Async Materialized View Overview
An async materialized view is a query acceleration solution that combines the flexibility of a view with the high performance of a physical table. By precomputing and storing query results, subsequent queries can hit the materialized result set directly, avoiding the overhead of repeatedly executing complex SQL.
Quick Tour
Before using async materialized views, confirm the following points:
- Does the business need query acceleration, ETL simplification, lakehouse external table acceleration, or write optimization?
- Does the query follow the SPJG (SELECT-PROJECT-JOIN-GROUP-BY) pattern?
- Can the data tolerate eventual consistency (non-real-time synchronization)?
- Is the Catalog of the base table within the supported scope (Internal/Hive/Iceberg/Paimon/Hudi/JDBC/ES)?
- Is partitioned incremental refresh needed to lower refresh costs?
Use Cases
Async materialized views mainly target the following four scenarios:
| Scenario | Value |
|---|---|
| Query acceleration and concurrency improvement | Significantly improves query speed, enhances concurrency, and reduces resource consumption |
| Simplified ETL workflow | Simplifies the extract, transform, and load (ETL) process and improves development efficiency |
| Accelerated lakehouse external table queries | Significantly improves query speed against external data sources in a lakehouse architecture |
| Improved write efficiency | Reduces resource contention, optimizes the data write process, and ensures consistency and integrity |
Limitations
Before using async materialized views, be aware of the following limitations:
- Data consistency: An async materialized view is eventually consistent with the base table, but it cannot synchronize in real time and does not guarantee real-time consistency.
- Window functions: Currently, queries that contain window functions are not supported for transparent rewriting into a form based on materialized views.
- Multi-table scenarios: If the materialized view joins more tables than the query involves (for example, the query only involves t1 and t2, while the materialized view contains t1, t2, and t3), transparent rewriting is currently not supported.
- Operators not supported by transparent rewriting: If the materialized view contains
UNION ALL,LIMIT,ORDER BY, orCROSS JOIN, the materialized view can still be built normally, but it cannot be used for transparent rewriting. - Data type restrictions: Creating a materialized view does not currently support the
VARBINARYtype.
Principles
An async materialized view is essentially an internal table of type MTMV. When the materialized view is created, the system also registers a refresh task.

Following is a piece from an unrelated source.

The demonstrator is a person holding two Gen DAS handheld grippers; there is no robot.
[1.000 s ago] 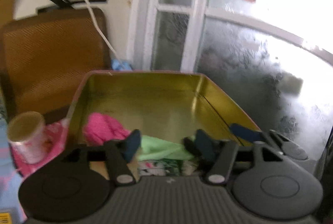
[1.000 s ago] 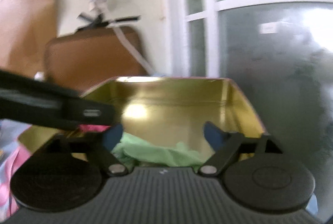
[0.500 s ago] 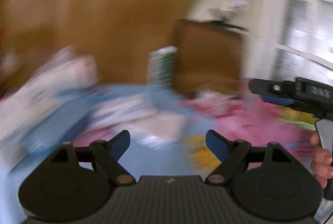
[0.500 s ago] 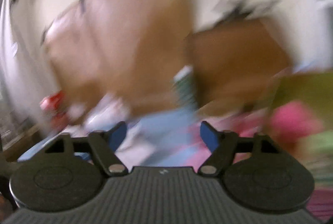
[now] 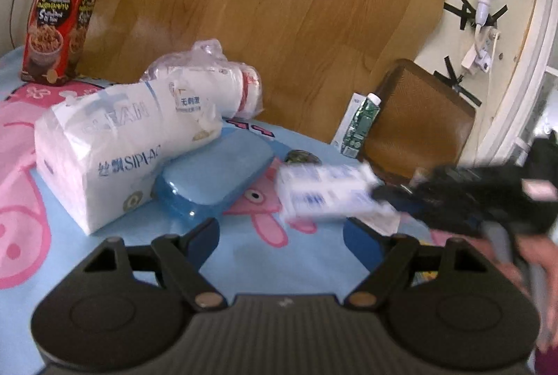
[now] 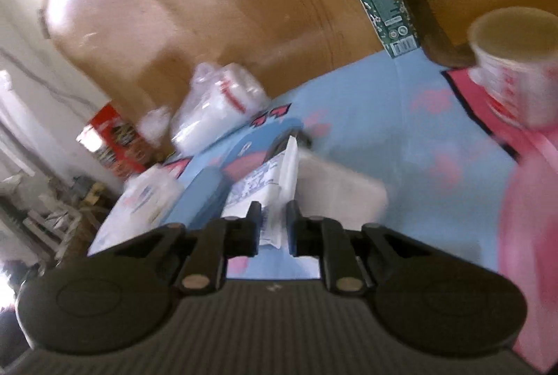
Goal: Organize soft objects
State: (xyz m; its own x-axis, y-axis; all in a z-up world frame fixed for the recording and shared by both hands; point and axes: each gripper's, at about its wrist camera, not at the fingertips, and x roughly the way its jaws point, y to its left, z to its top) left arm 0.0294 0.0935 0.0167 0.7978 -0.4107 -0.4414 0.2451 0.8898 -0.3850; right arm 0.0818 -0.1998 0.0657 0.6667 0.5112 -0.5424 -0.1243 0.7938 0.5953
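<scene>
Blue cartoon-print sheet (image 5: 272,256) covers surface; wood panel (image 5: 279,9) behind, brown chair back (image 5: 418,120) at right. Right-wrist view motion-blurred, edges smeared. Right gripper (image 6: 273,227) closing, jaws narrow, pinching small white-blue tissue pack (image 6: 268,186); same pack blurred in left view (image 5: 324,197). Left gripper (image 5: 282,235) wide, nothing between jaws, above sheet. Large tissue bag (image 5: 115,148), blue case (image 5: 216,176), green carton (image 5: 362,124), red box (image 5: 59,23) on sheet. Hand (image 5: 537,267) partly cut off.

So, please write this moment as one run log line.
right gripper: jaws closing on small tissue pack | left gripper: open, nothing between | surface: blue cartoon cloth
</scene>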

When the task runs, it writes the latest data into the materialized view through an INSERT OVERWRITE statement.
Refresh Mechanism
Unlike the real-time incremental refresh of synchronous materialized views, async materialized views provide more flexible refresh options:
| Refresh Mode | Description | Applicable Scenarios |
|---|---|---|
| Full refresh | Recomputes all data referenced by the materialized view definition SQL and writes it into the materialized view in full | Small data volume or when overall consistency must be guaranteed |
| Partitioned incremental refresh | Intelligently identifies changes in base table partition data and refreshes only the affected partitions | Large data volume with changes concentrated in specific partitions |
- Full refresh: Ensures that the materialized view data is fully consistent with the base table, but may consume more compute resources and time.

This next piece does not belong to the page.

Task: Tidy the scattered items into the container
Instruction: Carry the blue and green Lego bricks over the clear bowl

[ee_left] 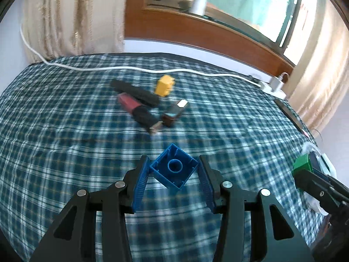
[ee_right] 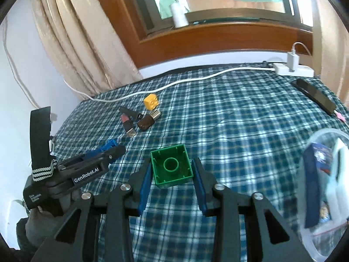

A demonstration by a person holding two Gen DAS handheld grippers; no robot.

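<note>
My left gripper is shut on a blue brick, held cornerwise with its hollow underside facing the camera, above the checked bedspread. In the right wrist view my right gripper is shut on a green brick, hollow side up. The clear container stands at that view's right edge with a blue packet and a white item inside. A yellow brick, a black tube, a pink lipstick and a brown bottle lie in a cluster further back. The right gripper with its green brick shows at the right edge.
A white cable crosses the far side of the bed to a power strip with a charger. A black phone lies at the right. Curtains and a wooden window frame stand behind the bed. A white roll sits on the sill.
</note>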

- Partitioned incremental refresh: Significantly reduces the resources and time required for refresh, while ensuring eventual consistency.
Transparent Rewriting
Transparent rewriting is an important means by which a database optimizes query performance. When processing a user query, the system automatically rewrites the SQL to hit a suitable materialized view, thereby improving execution efficiency and reducing computation costs. The entire process is transparent to the user and requires no intervention.
Doris async materialized views use a transparent rewriting algorithm based on the SPJG (SELECT-PROJECT-JOIN-GROUP-BY) pattern:
- Performs in-depth analysis of the structural information of the SQL.

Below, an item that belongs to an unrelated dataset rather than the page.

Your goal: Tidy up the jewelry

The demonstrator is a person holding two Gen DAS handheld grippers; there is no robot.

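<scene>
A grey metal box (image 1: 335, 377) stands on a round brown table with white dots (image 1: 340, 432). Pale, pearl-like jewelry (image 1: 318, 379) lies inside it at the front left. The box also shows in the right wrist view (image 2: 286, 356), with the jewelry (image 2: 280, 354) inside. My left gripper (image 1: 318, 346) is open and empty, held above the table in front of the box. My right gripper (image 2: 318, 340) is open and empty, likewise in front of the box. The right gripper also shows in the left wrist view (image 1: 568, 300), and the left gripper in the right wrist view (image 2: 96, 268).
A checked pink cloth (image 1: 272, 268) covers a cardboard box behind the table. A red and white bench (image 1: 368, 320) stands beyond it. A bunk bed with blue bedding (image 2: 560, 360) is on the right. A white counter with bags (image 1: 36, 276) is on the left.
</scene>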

- Automatically finds and selects a suitable materialized view for transparent rewriting.
- When multiple candidate materialized views exist, selects the optimal materialized view to respond to the query based on strategies such as a cost model, further improving performance.
Creating an Async Materialized View on a Data Lake
The syntax for creating an async materialized view on a data lake is identical to creating one on an internal table, but note the following:
- Metadata source: The partition version and other information required for materialized view refresh come from the metadata cache of the data lake, not directly from the external environment. Therefore, after the refresh completes, the data is consistent with the result of querying the data lake through Doris, but it may be inconsistent with the results from other engines, depending on how the cache has been refreshed.
- External change awareness: If the underlying Hive data is changed by an external process not controlled by Doris (such as a Spark, Hive, or Flink job) but the metadata does not change (for example, when
insert overwriteis executed), the materialized view will incorrectly consider itself consistent with the base table, but the query results will be inconsistent with the results of querying the data lake through Doris. This issue can be resolved by manually forcing a refresh of the materialized view. - Iceberg limitations: When creating a partitioned materialized view on Iceberg, only Iceberg tables with a single partition column are supported, and partition evolution is supported to a limited extent. For example, changes to the time range of a time-type partition are supported; if the partition field itself changes, the materialized view refresh will fail.
- Hudi limitations: When creating a materialized view on Hudi, the system cannot detect whether the base table data has changed. As long as the materialized view (or some of its partitions) has been refreshed, it is considered synchronized with the base table. Therefore, creating a materialized view on Hudi is only suitable for manual on-demand refresh scenarios.
Materialized View Refresh Support on Data Lakes
The following table shows the level of refresh support for different table types and Catalogs:
| Table Type | Catalog Type | Refresh Method | Refresh Trigger | |
|---|---|---|---|---|
| Full Refresh | Partitioned Refresh | Auto Trigger | ||
| Internal Table | Internal | Supported in 2.1 | Supported in 2.1 | Supported in 2.1.4 |
| Hive | Hive | Supported in 2.1 | Supported in 2.1 | Not supported |
| Iceberg | Iceberg | Supported in 2.1 | Supported in 3.1 | Not supported |
| Paimon | Paimon | Supported in 2.1 | Supported in 3.1 | Not supported |
| Hudi | Hudi | Supported in 2.1 | Supported in 3.1 | Not supported |
| JDBC | JDBC | Supported in 2.1 | Not supported | Not supported |
| ES | ES | Supported in 2.1 | Not supported | Not supported |
Transparent Rewriting Support on Data Lakes
The transparent rewriting feature of async materialized views currently supports the following table types and Catalogs.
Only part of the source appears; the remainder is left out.